According to one aspect of this embodiment, a plurality of the accelerators are included in one neural processing unit (NPU) die, and k neural processing units and j high bandwidth memory packages are bonded to an interposer to form a computation device (k, j: natural numbers).

According to this embodiment, a matrix operation method performed in a scalar processor array including an X register that stores a first operand of matrix operations, a Y register that stores a second operand, and a plurality of scalar processors, wherein the matrix operation method comprises: an operand providing step in which the X register provides the first operand to the array and the Y register provides the second operand to the array; an operation step in which the scalar processors included in the array perform the matrix operations with the provided first operand and second operand; and a step in which each of the scalar processors included in the array cyclically shifts the provided first operand in one direction of the array and cyclically shifts the second operand in another direction of the array.
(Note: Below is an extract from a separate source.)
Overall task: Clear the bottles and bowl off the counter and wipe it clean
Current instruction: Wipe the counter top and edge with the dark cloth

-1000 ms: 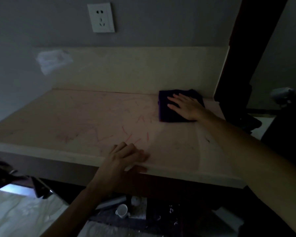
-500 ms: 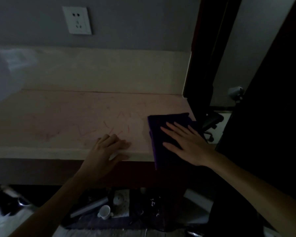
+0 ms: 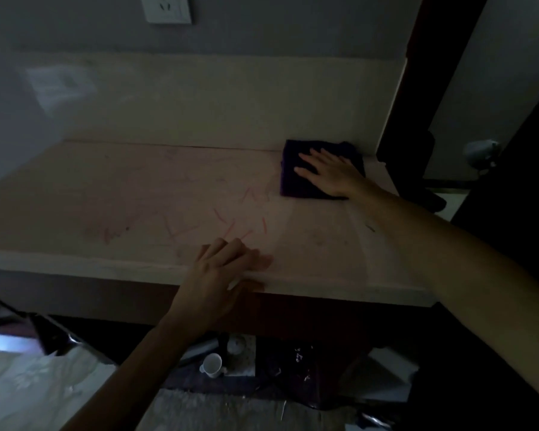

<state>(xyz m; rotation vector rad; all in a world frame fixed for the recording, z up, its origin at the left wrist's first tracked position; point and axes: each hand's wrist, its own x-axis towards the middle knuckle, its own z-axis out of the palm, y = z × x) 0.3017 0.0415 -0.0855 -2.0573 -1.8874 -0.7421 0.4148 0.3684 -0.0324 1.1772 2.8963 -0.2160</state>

According to one aspect of this embodiment, the first operand is a row of a multiplicand matrix and the second operand is a column of a multiplier matrix, and the operand providing step is performed by the X register providing elements of the first operand row along any one column of the scalar processor array and the Y register outputting elements of the second operand column along any one row of the scalar processor array. In this aspect, the matrix operation method further comprises a loading step performed after the operand providing step, in which the scalar processors cyclically shift the output first operand along rows of the array to load to respective scalar processors and cyclically shift the output second operand along columns of the array to load to respective scalar processors.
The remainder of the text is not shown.